### Exercise
Images should not appear in the copy, yet every line of the listing below must be printed exactly.

### Data section

________________

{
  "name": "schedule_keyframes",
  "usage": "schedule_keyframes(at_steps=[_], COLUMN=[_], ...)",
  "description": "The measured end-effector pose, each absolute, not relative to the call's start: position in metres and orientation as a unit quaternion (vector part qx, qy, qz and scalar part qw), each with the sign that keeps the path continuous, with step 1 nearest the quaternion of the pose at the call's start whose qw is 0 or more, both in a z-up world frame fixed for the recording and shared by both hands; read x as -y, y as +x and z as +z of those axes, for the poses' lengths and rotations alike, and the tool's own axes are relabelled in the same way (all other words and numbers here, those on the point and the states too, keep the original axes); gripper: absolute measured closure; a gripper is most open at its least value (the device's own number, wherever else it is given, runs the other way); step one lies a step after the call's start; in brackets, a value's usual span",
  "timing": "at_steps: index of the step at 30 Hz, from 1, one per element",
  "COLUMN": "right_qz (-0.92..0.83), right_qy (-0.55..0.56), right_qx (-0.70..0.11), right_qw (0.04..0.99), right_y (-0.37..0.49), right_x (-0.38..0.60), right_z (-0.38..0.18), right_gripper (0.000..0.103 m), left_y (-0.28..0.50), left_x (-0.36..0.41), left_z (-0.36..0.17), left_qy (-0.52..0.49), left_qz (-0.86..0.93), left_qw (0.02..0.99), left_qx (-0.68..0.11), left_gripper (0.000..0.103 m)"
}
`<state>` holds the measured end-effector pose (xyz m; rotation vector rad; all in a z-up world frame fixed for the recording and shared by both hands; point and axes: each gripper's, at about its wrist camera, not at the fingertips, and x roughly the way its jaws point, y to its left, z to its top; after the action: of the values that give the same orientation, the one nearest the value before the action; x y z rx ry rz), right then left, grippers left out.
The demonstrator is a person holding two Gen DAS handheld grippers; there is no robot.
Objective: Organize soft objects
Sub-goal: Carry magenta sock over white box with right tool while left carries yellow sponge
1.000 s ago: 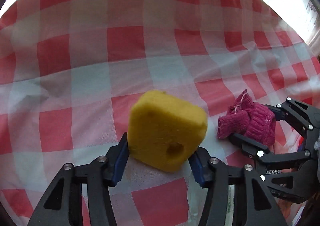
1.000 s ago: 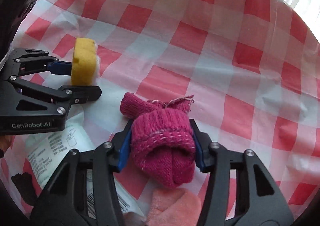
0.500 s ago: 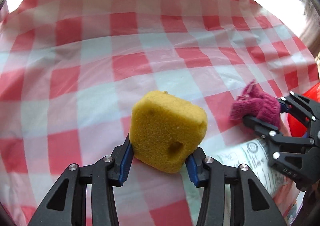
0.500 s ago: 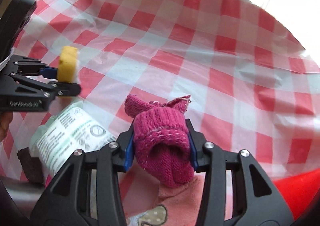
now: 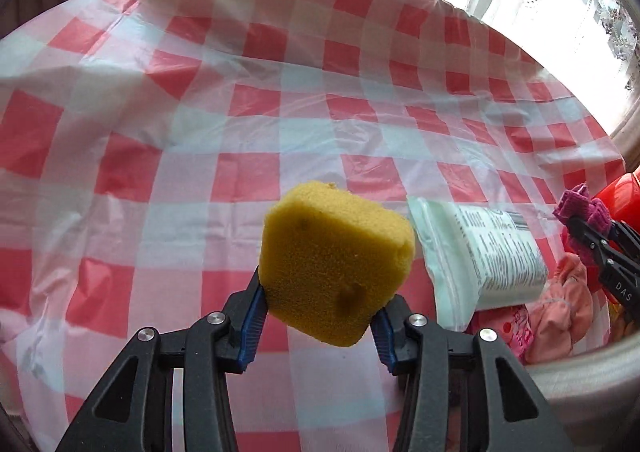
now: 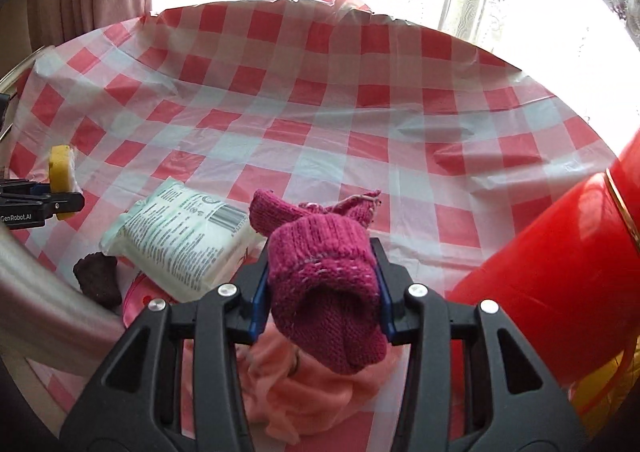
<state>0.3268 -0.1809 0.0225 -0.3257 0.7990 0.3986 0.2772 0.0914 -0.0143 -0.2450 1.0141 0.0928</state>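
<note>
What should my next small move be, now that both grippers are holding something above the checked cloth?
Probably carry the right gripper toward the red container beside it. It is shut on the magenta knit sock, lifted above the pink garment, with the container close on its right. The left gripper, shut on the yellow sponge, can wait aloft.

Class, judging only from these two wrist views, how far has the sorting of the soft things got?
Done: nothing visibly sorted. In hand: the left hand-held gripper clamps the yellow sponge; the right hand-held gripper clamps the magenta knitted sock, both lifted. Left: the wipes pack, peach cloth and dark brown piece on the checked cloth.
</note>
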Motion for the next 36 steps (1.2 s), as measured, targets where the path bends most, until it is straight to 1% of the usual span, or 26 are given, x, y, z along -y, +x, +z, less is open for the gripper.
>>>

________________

### Answer to this exercise
{
  "name": "schedule_keyframes",
  "usage": "schedule_keyframes(at_steps=[_], COLUMN=[_], ...)",
  "description": "The measured end-effector pose, each absolute, not relative to the call's start: position in metres and orientation as a unit quaternion (vector part qx, qy, qz and scalar part qw), each with the sign that keeps the path continuous, with step 1 nearest the quaternion of the pose at the call's start whose qw is 0 or more, both in a z-up world frame fixed for the recording and shared by both hands; read x as -y, y as +x and z as +z of those axes, for the poses' lengths and rotations alike, and the tool's own axes are relabelled in the same way (all other words and numbers here, those on the point and the states too, keep the original axes); gripper: absolute measured closure; a gripper is most open at its least value (the device's own number, wherever else it is given, runs the other way); step one lies a step after the call's start; in brackets, a value's usual span",
  "timing": "at_steps: index of the step at 30 Hz, from 1, one per element",
  "COLUMN": "right_qz (-0.92..0.83), right_qy (-0.55..0.56), right_qx (-0.70..0.11), right_qw (0.04..0.99), right_y (-0.37..0.49), right_x (-0.38..0.60), right_z (-0.38..0.18), right_gripper (0.000..0.103 m), left_y (-0.28..0.50), left_x (-0.36..0.41), left_z (-0.36..0.17), left_qy (-0.52..0.49), left_qz (-0.86..0.93), left_qw (0.02..0.99), left_qx (-0.68..0.11), left_gripper (0.000..0.103 m)"
}
`<state>` holds the measured end-effector pose (xyz m; rotation vector rad; all in a z-up world frame fixed for the recording and shared by both hands; point and axes: each gripper's, at about its wrist camera, not at the fingertips, and x roughly the way its jaws point, y to its left, z to its top; after the action: of the values that give the same orientation, the one nearest the value before the action; x y z rx ry rz), right then left, grippers left out.
The demonstrator is a person holding two Gen DAS handheld grippers; there is no robot.
Objective: Organize soft objects
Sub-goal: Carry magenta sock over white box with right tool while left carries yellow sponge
1.000 s ago: 
1.000 s ago: 
0.500 s ago: 
0.500 s ago: 
now: 
now: 
<state>0.3268 -0.1809 0.0225 -0.3257 0.7990 0.3986 0.2772 0.0914 -0.0143 -0.2450 1.0141 0.0928</state>
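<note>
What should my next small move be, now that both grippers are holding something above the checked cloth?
Probably carry the right gripper toward the red container beside it. It is shut on the magenta knit sock, lifted above the pink garment, with the container close on its right. The left gripper, shut on the yellow sponge, can wait aloft.

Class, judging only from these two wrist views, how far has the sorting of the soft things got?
Done: nothing visibly sorted. In hand: the left hand-held gripper clamps the yellow sponge; the right hand-held gripper clamps the magenta knitted sock, both lifted. Left: the wipes pack, peach cloth and dark brown piece on the checked cloth.
</note>
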Motion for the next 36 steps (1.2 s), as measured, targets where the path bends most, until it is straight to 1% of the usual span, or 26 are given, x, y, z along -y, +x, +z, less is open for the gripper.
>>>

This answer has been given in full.